WHAT THE TASK REQUIRES:
Return the full listing word for word, but drop every picture from it.

SOURCE DATA:
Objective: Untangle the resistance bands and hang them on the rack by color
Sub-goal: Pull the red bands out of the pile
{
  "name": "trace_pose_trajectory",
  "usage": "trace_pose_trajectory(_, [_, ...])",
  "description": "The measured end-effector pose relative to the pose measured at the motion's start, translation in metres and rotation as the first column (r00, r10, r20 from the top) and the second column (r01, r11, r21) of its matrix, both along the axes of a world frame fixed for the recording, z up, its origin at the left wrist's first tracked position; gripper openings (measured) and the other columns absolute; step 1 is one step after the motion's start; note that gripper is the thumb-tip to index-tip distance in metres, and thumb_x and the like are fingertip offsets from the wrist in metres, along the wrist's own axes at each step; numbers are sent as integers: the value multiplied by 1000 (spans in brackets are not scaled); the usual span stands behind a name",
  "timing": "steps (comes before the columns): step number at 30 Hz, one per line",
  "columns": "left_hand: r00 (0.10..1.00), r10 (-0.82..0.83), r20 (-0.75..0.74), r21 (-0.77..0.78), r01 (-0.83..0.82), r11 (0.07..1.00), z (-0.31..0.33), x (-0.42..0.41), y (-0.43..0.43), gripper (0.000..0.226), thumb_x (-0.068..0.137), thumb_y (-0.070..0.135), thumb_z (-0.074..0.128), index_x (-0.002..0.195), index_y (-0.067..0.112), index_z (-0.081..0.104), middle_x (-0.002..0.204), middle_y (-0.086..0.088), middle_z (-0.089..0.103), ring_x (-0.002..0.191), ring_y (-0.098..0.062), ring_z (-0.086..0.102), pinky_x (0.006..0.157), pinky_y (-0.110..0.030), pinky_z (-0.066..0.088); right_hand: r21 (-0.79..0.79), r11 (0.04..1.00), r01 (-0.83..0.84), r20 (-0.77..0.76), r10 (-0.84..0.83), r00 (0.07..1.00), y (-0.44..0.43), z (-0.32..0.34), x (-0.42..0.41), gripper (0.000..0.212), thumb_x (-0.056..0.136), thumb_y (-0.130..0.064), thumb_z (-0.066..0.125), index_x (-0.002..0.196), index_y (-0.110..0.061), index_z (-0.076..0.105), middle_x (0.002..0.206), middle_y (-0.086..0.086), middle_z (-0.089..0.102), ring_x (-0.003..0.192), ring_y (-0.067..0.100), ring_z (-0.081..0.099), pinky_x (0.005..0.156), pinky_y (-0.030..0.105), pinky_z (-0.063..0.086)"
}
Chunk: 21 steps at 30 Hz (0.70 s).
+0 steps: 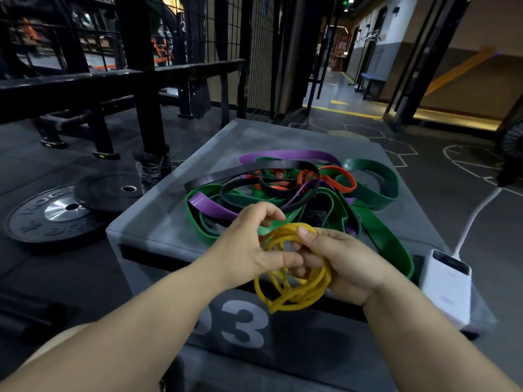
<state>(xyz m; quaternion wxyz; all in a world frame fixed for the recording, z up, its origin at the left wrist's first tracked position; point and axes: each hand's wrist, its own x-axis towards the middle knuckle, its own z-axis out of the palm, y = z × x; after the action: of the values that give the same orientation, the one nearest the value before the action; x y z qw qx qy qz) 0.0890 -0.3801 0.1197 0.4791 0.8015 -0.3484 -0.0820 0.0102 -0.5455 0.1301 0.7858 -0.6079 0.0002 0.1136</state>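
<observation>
Coils of yellow band [294, 292] are pinched by left hand [249, 247] and right hand [342, 261], held together; knots may be tightened if pulled blindly.

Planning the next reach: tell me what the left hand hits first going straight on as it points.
Beyond the yellow band it grips, the left hand would likely meet the right hand first; the tangled pile lies farther on, though depth is unclear.
</observation>
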Motion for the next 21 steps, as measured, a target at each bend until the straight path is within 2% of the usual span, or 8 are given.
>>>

SOLVED EXERCISE:
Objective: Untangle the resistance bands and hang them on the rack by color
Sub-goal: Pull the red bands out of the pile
{
  "name": "trace_pose_trajectory",
  "usage": "trace_pose_trajectory(_, [_, ...])",
  "description": "The measured end-effector pose relative to the pose measured at the motion's start, translation in metres and rotation as the first column (r00, r10, r20 from the top) and the second column (r01, r11, r21) of its matrix, both along the axes of a world frame fixed for the recording, z up, its origin at the left wrist's first tracked position; gripper openings (measured) and the other columns absolute; step 1 is one step after the motion's start; note that gripper is the thumb-tip to index-tip distance in metres, and thumb_x and the like are fingertip offsets from the wrist in metres, along the wrist's own axes at each step; numbers are sent as integers: the value multiplied by 1000 (spans in brackets are not scaled); the usual span stands behind a name",
  "timing": "steps (comes before the columns): step number at 30 Hz, one per line",
  "columns": "left_hand: r00 (0.10..1.00), r10 (-0.82..0.83), r20 (-0.75..0.74), r21 (-0.77..0.78), r01 (-0.83..0.82), r11 (0.07..1.00), z (-0.31..0.33), x (-0.42..0.41), y (-0.43..0.43), gripper (0.000..0.226), thumb_x (-0.068..0.137), thumb_y (-0.070..0.135), thumb_z (-0.074..0.128), index_x (-0.002..0.195), index_y (-0.067..0.112), index_z (-0.081..0.104), middle_x (-0.002..0.204), middle_y (-0.086..0.088), middle_z (-0.089..0.103), ring_x (-0.002..0.191), ring_y (-0.098..0.062), ring_z (-0.086..0.102), pinky_x (0.006..0.157), pinky_y (-0.110..0.030), pinky_z (-0.066..0.088); right_hand: r21 (-0.79..0.79), r11 (0.04..1.00), r01 (-0.83..0.84), r20 (-0.77..0.76), r10 (-0.84..0.83), r00 (0.07..1.00), y (-0.44..0.43), z (-0.32..0.34), x (-0.42..0.41), gripper (0.000..0.212), thumb_x (-0.056..0.136), thumb_y (-0.130..0.064), thumb_z (-0.066..0.125), index_x (-0.002..0.196), index_y (-0.110..0.061), index_z (-0.076..0.105), middle_x (0.002..0.206), middle_y (-0.086..0.086), middle_z (-0.089..0.102), ring_x (-0.003..0.192), ring_y (-0.067..0.100), ring_z (-0.081..0.099), pinky_x (0.005..0.156), pinky_y (-0.030..0.105), pinky_z (-0.063..0.086)"
}
Chunk: 21 steps at 30 Hz (0.70 s).
+0 steps: 
<state>(xyz m; quaternion wxyz; all in a world frame fixed for the recording, z up, its origin at the left wrist's first tracked position; point and axes: each hand's wrist, its own x-axis towards the middle knuckle, its own z-axis out of the palm, y = z × x; after the action: of the values that give the same orientation, the one nearest the value before the action; x y z qw qx qy qz) 0.0890 -0.3801 0.1197 0.4791 0.8015 -0.3484 -0.0820 0.0102 -0.5455 0.1301 0.7858 -0.6079 0.0002 0.1136</state>
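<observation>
Coils of yellow band [294, 292] are pinched by left hand [249, 247] and right hand [342, 261], held together; knots may be tightened if pulled blindly.

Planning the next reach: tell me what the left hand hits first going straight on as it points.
Beyond the yellow band it grips, the left hand would likely meet the right hand first; the tangled pile lies farther on, though depth is unclear.
</observation>
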Motion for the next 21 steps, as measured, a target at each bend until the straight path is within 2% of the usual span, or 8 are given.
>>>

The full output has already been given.